New England abounds with old factories that hark back to the earliest days of the American Industrial Revolution. Massive brick-and-wood structures that once lined the banks of New England rivers have long since fallen silent, many transformed into condominiums and office space.
But some of these old factories are too far gone for that kind of restoration. Instead, they’re being reclaimed for their beautiful, durable lumber. They are filled with enormous weight-bearing beams hewn from old growth timber and gorgeous wide plank flooring exhibiting the unique wear and coloration that can only come from decades of contact with feet and machinery.
One of the most prized woods found in old factories is long-leaf pine, cut and hauled north from southern forests after the Civil War. Some experts say the Industrial Revolution was built on long-leaf pine which, before steel became available, was considered the most durable building material around.
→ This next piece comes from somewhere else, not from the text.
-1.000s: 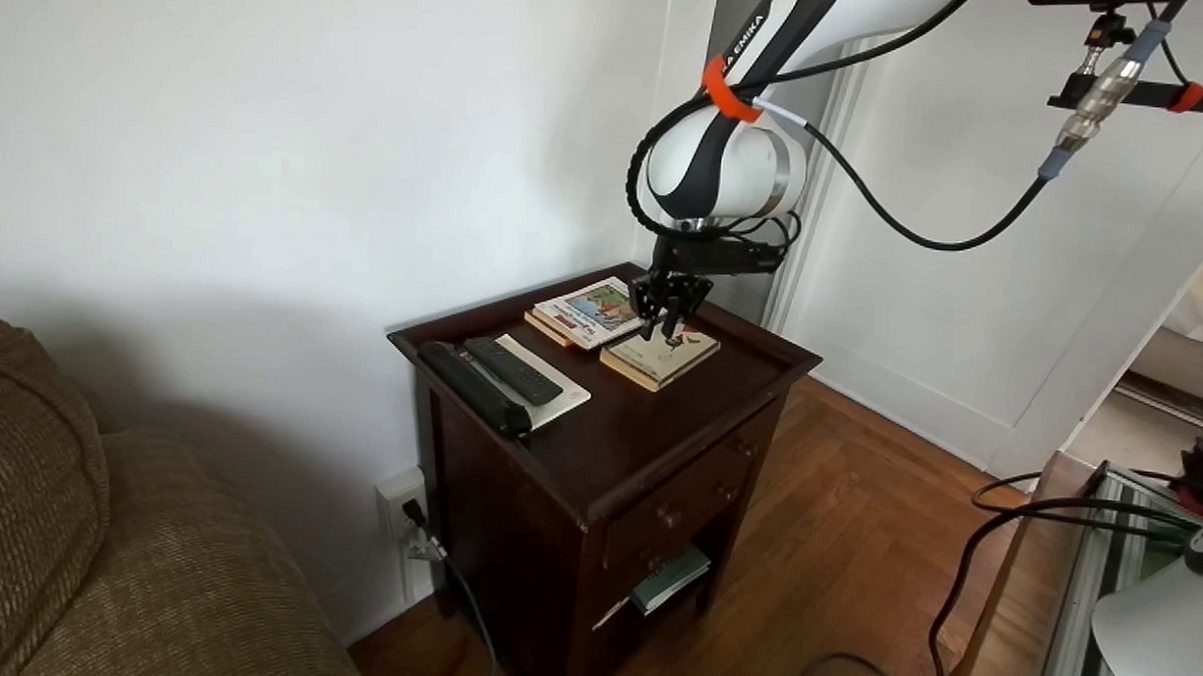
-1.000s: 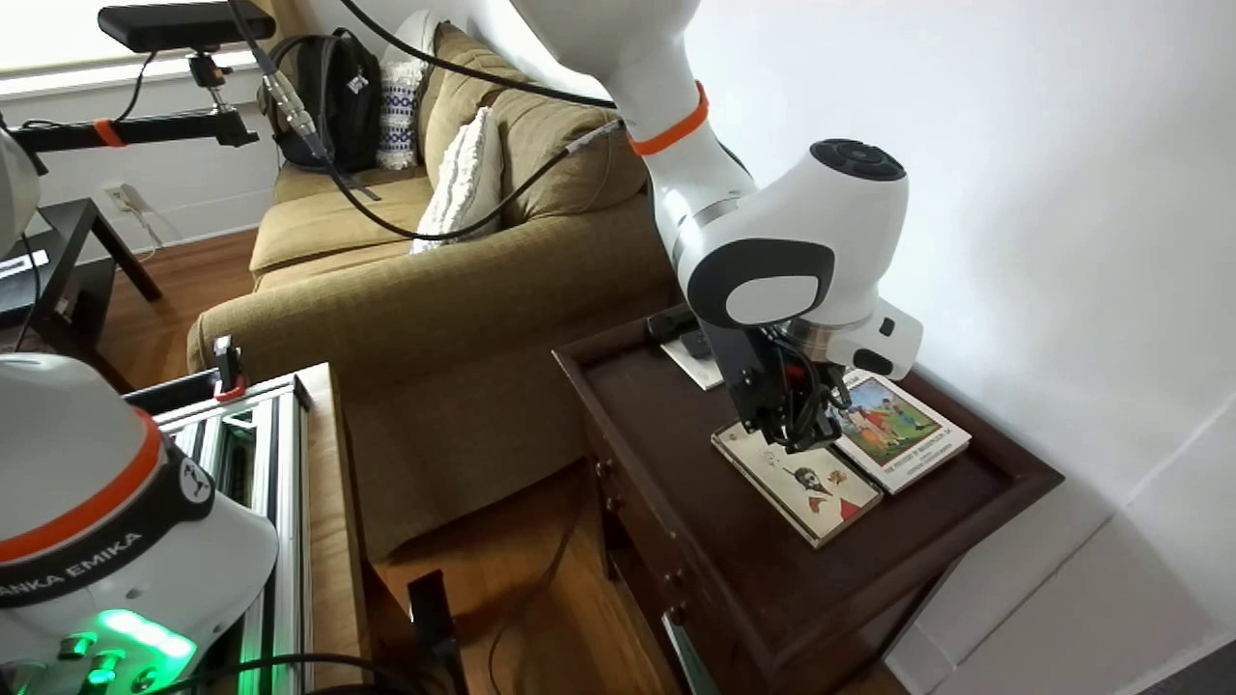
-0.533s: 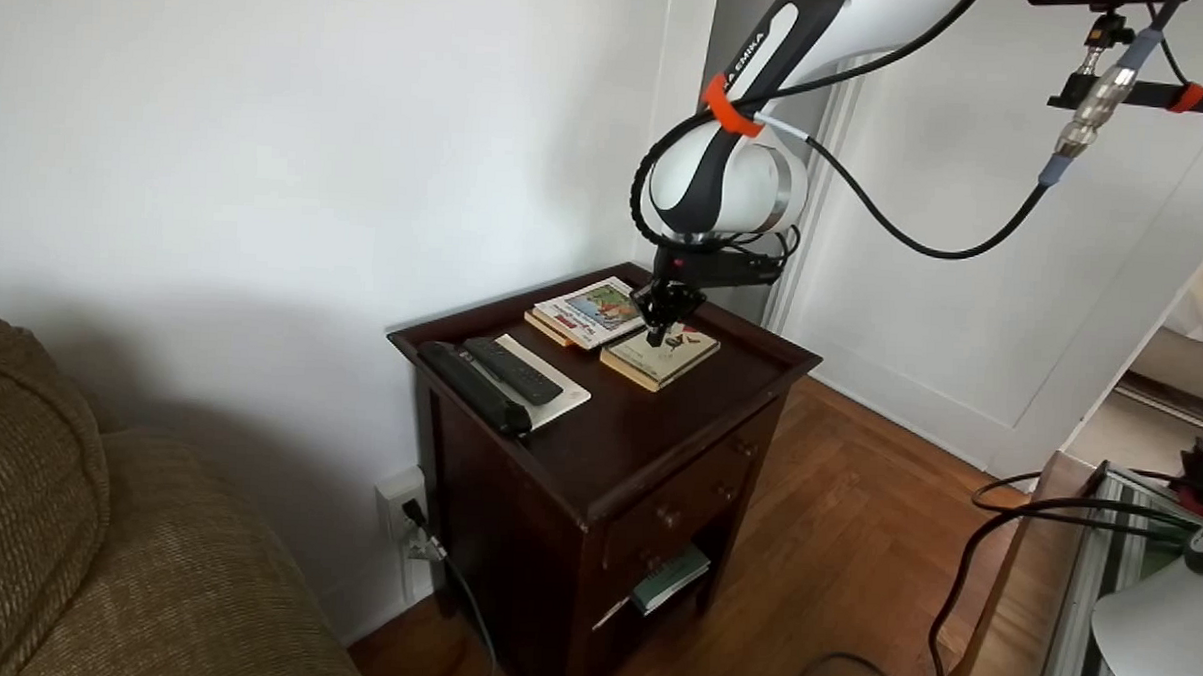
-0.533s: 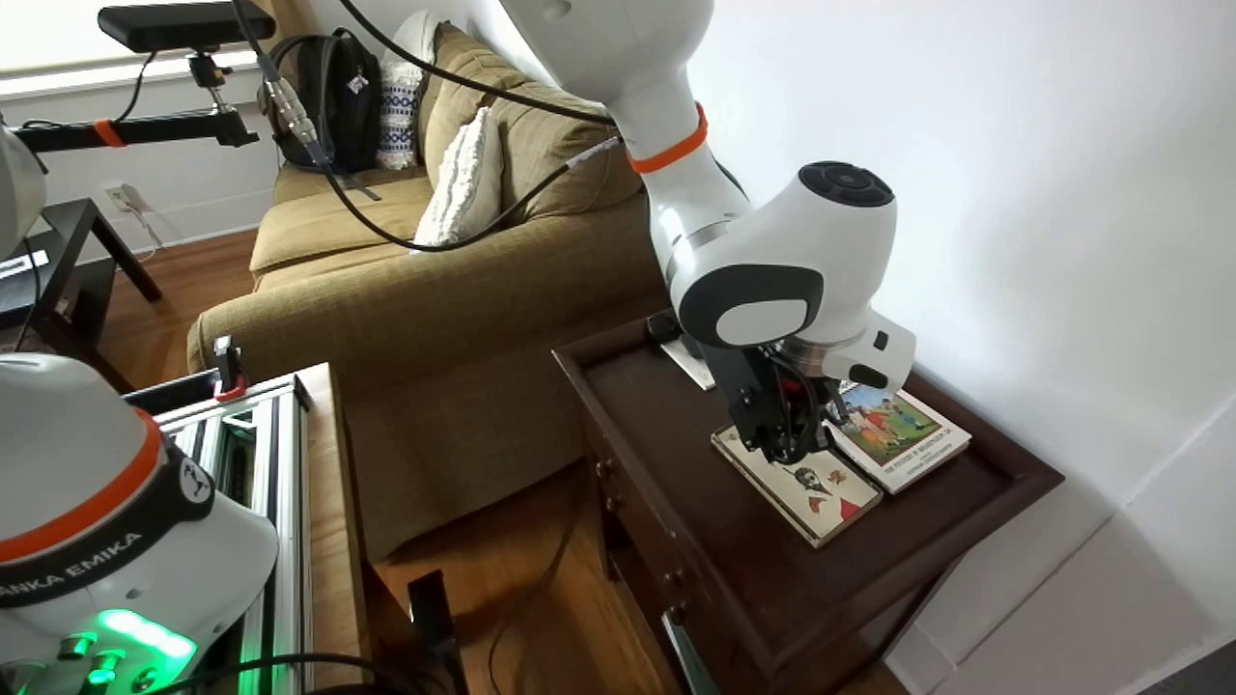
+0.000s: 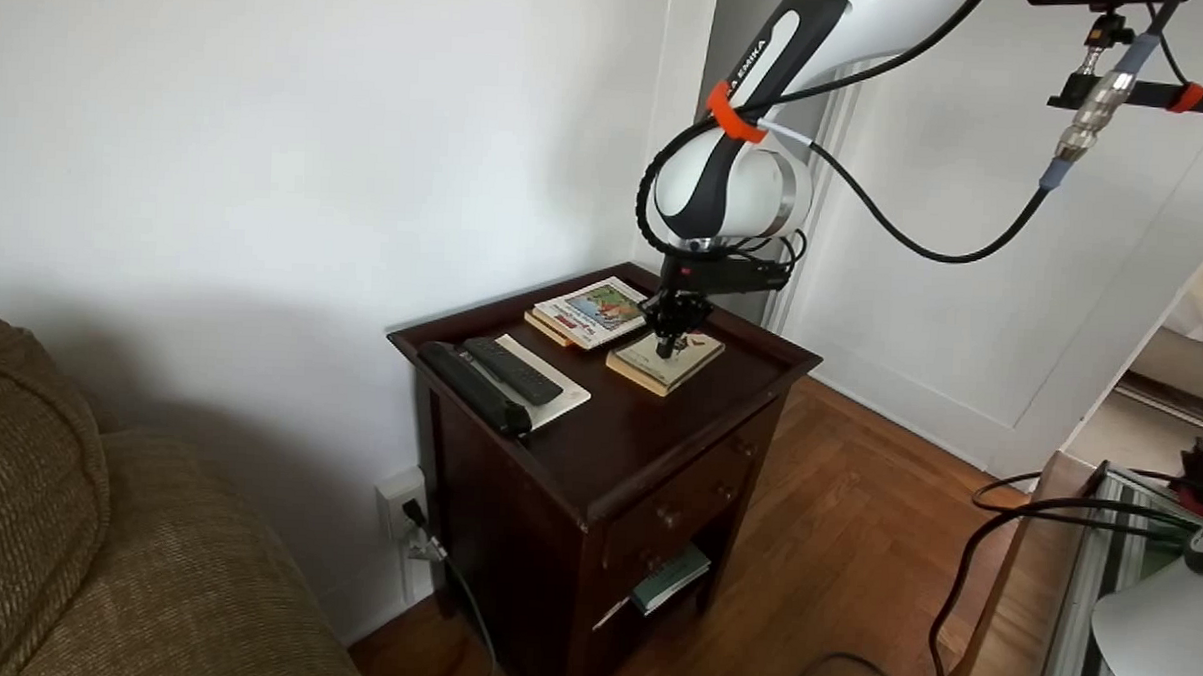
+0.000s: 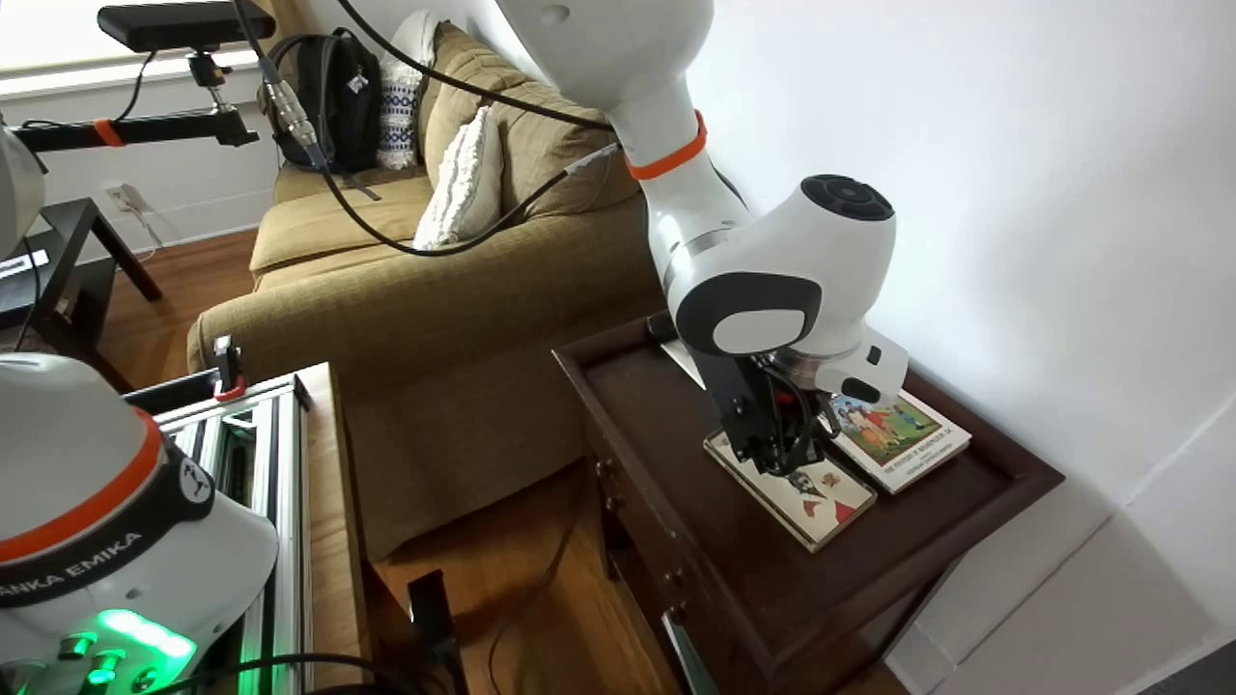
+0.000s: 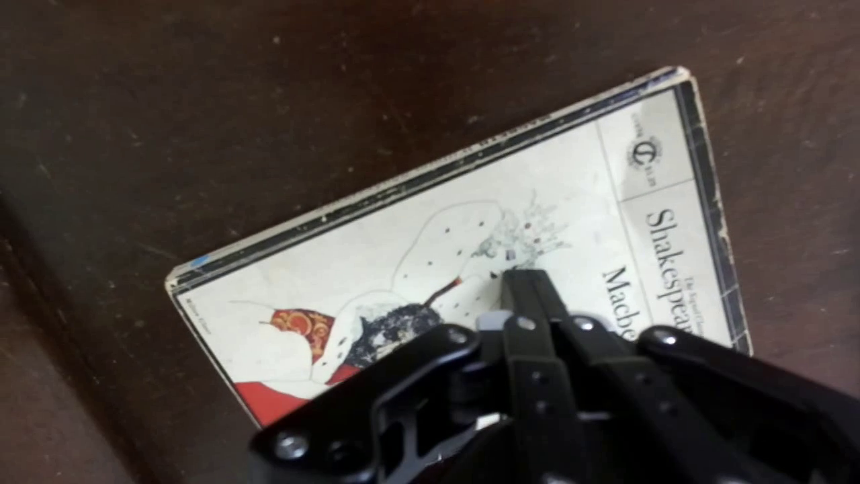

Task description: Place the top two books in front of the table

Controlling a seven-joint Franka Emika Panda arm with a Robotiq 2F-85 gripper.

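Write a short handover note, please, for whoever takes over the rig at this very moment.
Gripper: shut, holding nothing, down at the cover of the Macbeth book.
Things: that book lies flat on the table; beside it, the picture-covered book seems to rest on a lower book.
Done: neither top book is at the table's front edge yet.
Left: bring both to the front, if these are the two meant; probably start with the Macbeth book.

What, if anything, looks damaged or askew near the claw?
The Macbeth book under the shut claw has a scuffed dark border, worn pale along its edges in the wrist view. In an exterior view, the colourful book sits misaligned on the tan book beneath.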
In fact, long leaf pine was used extensively in New York City during the building boom in the late 1800’s – it was even used in the foundation of the Brooklyn Bridge.
Old lumber such as wide plank flooring – including long-leaf pine and other species such as hickory, ash, cherry, walnut, maple, and oak — is sought after for all the reasons we just mentioned. At Bingham Lumber, we spend a lot of time and effort searching for high quality, reclaimed factory lumber, which is usually dense and still full of the valuable resin that helps protect it from rot and insects.
What we find especially attractive about reclaimed wide plank flooring is its random widths. While we love the unique and interesting look the random widths provide to a new floor, we also love that it produces less waste from reprocessing, enabling us to offer our clients a better pricing structure.
Our reclaimed wide plank flooring is fully sourced from reclaimed structures such as old factories and other industrial buildings and can be Forest Stewardship Council-certified upon request.